Ces dispositions prévoient la prise en charge par l’employeur des frais de déplacement des délégués syndicaux, mais pas celle des représentants de section syndicale (RSS). Pour le syndicat CFE-CGC, cette différence de traitement entre organisations syndicales représentatives et non-représentatives n’est pas conforme.
Extrait de l’accord (art 21.3.6.1) “En dehors des déplacements réalisés dans le cadre d’une invitation de l’employeur, l’entreprise prend en charge les frais de déplacement et d’hébergement réalisés les jours ouvrables : dans la limite de 12 déplacements par trimestre par DS au niveau de l’établissement distinct (..)”. (art. 21.4) “Il est rappelé que le RSS (..) ne bénéficie pas de la prise en charge de ses déplacements, sauf pour une réunion convoquée par l’entreprise”. |
► La décision de la Cour : “Si le représentant de section syndicale a le droit de circuler librement dans l’entreprise, un accord peut réserver le remboursement par l’employeur, selon certaines modalités, des frais de déplacements aux seuls délégués syndicaux”. Cette différence ne prive d’ailleurs pas les RSS de l’exercice de leurs prérogatives légales, ajoute l’arrêt, les frais dont il est question ne portant pas sur les réunions convoquées par l’entreprise.

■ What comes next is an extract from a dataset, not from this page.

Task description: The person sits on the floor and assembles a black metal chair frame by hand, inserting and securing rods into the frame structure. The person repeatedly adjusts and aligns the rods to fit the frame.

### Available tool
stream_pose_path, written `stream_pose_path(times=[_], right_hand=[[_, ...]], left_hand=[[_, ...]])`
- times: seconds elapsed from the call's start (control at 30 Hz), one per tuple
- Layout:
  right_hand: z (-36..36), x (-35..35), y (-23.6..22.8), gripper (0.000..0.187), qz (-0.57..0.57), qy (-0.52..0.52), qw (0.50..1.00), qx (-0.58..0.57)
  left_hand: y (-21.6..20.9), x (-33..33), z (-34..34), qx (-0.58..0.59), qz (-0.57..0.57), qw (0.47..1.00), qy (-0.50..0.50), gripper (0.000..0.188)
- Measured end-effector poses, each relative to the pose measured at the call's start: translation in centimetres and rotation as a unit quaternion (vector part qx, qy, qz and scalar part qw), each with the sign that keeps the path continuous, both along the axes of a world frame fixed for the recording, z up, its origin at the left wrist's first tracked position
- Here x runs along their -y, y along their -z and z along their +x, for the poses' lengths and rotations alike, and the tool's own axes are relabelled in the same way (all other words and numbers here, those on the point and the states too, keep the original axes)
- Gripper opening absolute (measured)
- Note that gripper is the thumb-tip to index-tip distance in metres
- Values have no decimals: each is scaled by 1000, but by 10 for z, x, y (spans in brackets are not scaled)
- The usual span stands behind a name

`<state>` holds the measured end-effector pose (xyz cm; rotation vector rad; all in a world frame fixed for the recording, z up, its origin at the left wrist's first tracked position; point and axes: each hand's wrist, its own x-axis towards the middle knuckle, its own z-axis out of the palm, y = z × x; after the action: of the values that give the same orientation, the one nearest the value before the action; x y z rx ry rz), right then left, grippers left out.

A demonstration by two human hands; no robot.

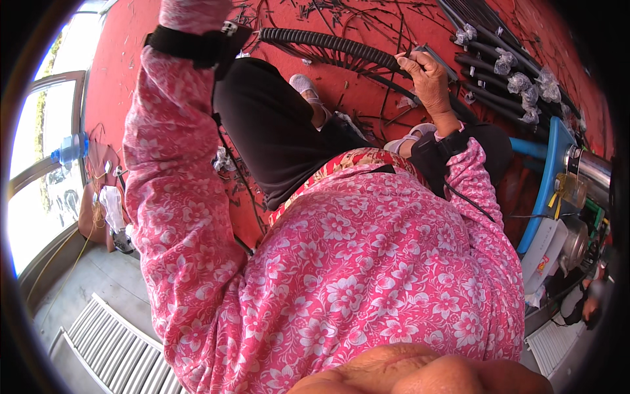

⇒ L’article 38 réservant aux seuls signataires de l’accord l’accès à la commission de suivi de l’accord.
Cette disposition nuit à l’identification de points pouvant justifier une renégociation de l’accord, plaide la CFE-CGC.
Extrait de l’accord (art. 38) “Une commission de suivi de l’accord est constituée, composée de : 2 représentants par OS signataire (prioritairement choisis parmi les négociateurs de l’accord) ; représentants de l’entreprise dont le nombre ne peut être supérieur à celui des représentants des OS. Cette commission (..) aura également pour attribution d’identifier, le cas échéant, les éléments pouvant justifier un avenant correctif à l’accord”. |
► La décision de la Cour : dès lors que la commission de suivi n’a pas pour mission d’engager des négociations en vue de la révision de l’accord, ses membres peuvent être désignés par les seules organisations syndicales de l’accord.